Using the data below, copy every line that contains the word "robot".

+++ Data for the task +++

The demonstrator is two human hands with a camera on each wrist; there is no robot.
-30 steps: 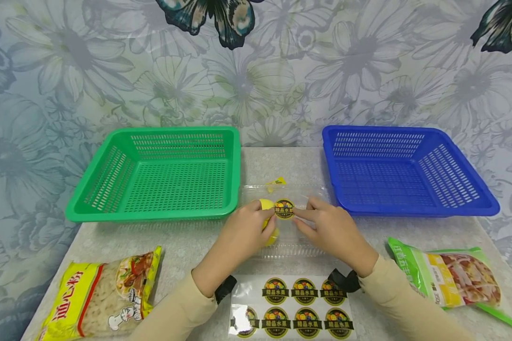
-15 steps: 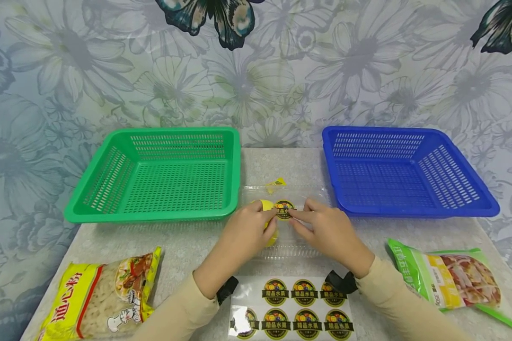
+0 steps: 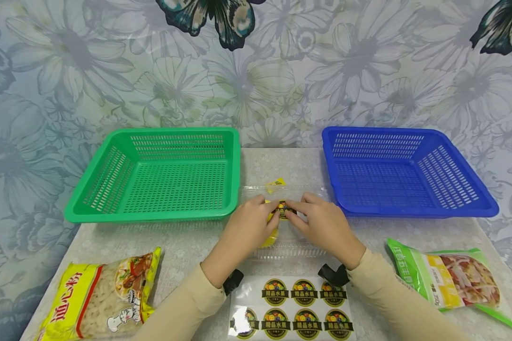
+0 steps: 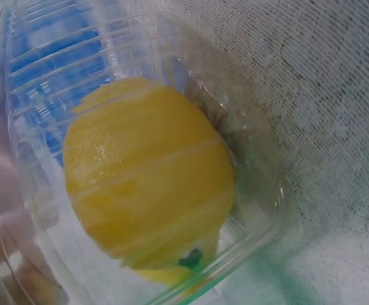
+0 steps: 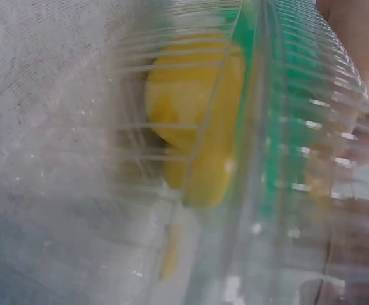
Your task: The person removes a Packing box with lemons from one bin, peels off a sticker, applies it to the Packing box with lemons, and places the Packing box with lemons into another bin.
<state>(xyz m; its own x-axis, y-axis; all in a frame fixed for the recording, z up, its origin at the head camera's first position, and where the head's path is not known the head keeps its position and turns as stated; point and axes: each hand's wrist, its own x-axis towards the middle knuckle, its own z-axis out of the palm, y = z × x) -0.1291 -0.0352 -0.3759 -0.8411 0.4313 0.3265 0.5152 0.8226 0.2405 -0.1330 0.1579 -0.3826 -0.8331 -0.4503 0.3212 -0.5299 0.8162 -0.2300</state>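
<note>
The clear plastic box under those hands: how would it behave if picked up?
The clear plastic box would probably flex when squeezed, as its ribbed walls look thin. The yellow fruits inside look rounded, so they might roll. They sit toward one side, so it could tilt that way.

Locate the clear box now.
In the head view, the clear box sits slightly right of centre, under the left hand and right hand, just beyond the sticker sheet.

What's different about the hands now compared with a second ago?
The right hand slid left and the left hand slightly right, so their fingers now cover more of the round sticker. The green basket, blue basket and sticker sheet stayed put.
</note>
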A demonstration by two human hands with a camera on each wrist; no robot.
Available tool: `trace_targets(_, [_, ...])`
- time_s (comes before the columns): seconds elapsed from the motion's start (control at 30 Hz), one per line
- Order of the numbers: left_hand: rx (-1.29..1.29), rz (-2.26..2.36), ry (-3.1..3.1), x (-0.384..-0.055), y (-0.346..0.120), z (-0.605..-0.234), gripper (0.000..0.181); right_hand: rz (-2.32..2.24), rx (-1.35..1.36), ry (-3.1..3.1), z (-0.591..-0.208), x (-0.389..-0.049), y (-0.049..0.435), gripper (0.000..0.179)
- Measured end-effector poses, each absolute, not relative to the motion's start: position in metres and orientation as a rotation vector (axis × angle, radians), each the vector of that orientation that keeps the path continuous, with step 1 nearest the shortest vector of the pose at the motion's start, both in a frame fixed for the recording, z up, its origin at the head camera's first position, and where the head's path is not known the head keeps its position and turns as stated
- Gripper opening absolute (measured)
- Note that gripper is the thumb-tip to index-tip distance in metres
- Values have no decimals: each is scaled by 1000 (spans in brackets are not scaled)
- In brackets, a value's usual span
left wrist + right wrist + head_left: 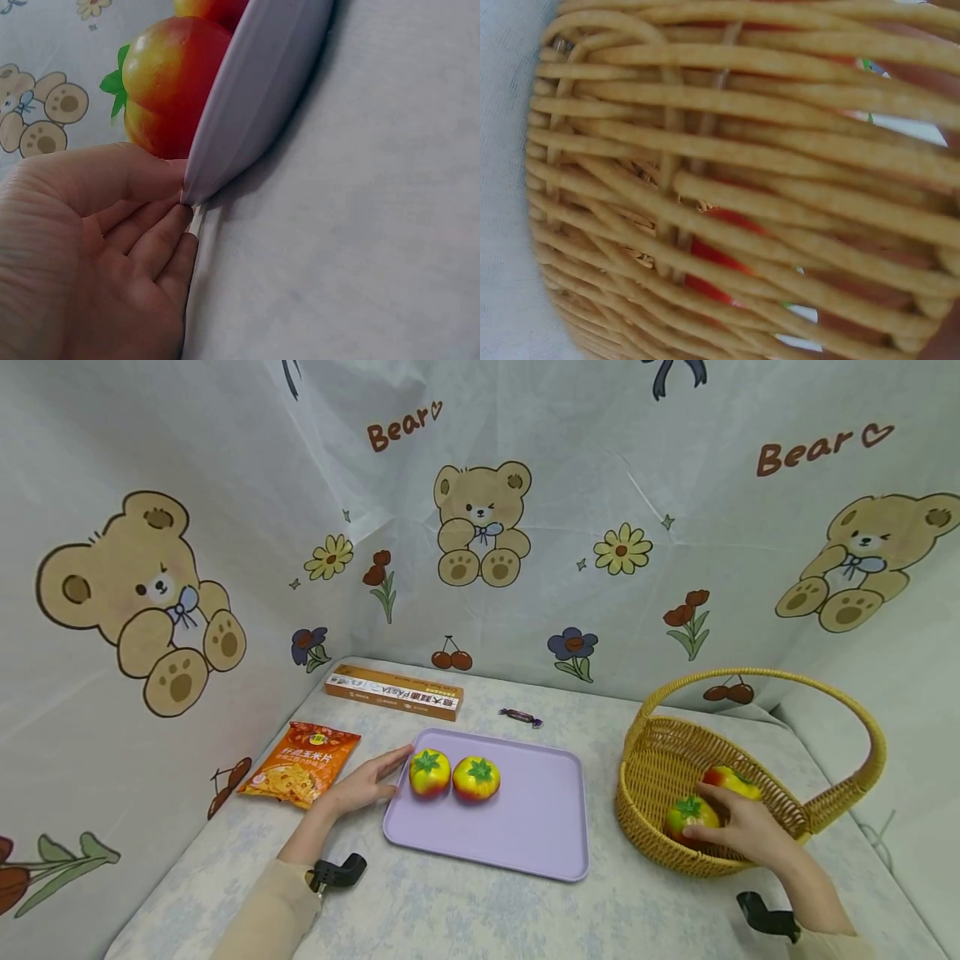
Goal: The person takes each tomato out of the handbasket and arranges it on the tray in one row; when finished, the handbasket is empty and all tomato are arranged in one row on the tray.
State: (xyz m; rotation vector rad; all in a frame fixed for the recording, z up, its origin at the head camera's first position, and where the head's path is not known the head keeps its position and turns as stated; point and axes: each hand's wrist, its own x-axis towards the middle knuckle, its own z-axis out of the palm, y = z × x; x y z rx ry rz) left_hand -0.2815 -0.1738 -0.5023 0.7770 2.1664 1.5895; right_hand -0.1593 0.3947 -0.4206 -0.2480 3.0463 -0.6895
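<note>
A lilac tray (517,810) lies on the table with two yellow-red tomatoes near its left end, a left tomato (430,773) and a right tomato (476,778). My left hand (365,785) pinches the tray's left rim; the left wrist view shows thumb and fingertips meeting at the edge (196,176). On the right stands a wicker basket (652,752) with a tall handle. Inside it, my right hand (742,827) grips a tomato (686,814) between thumb and fingers. Another tomato (735,782) lies behind that hand. Basket weave (705,142) covers most of the right wrist view.
Behind the tray are a long pasta box (393,692) and a small wrapped candy (521,717). An orange snack bag (303,764) lies left of the tray, close to my left forearm. A bear-printed cloth (480,627) hangs around the table's back and sides.
</note>
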Motion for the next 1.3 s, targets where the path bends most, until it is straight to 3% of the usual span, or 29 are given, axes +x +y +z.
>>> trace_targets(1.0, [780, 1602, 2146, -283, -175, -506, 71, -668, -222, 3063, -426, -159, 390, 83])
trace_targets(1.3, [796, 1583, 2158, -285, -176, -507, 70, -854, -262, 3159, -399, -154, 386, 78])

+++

Result of this task:
The demonstrator is two human hands with a camera on each wrist; there is no robot.
A demonstration by two human hands with a camera on each wrist; no robot.

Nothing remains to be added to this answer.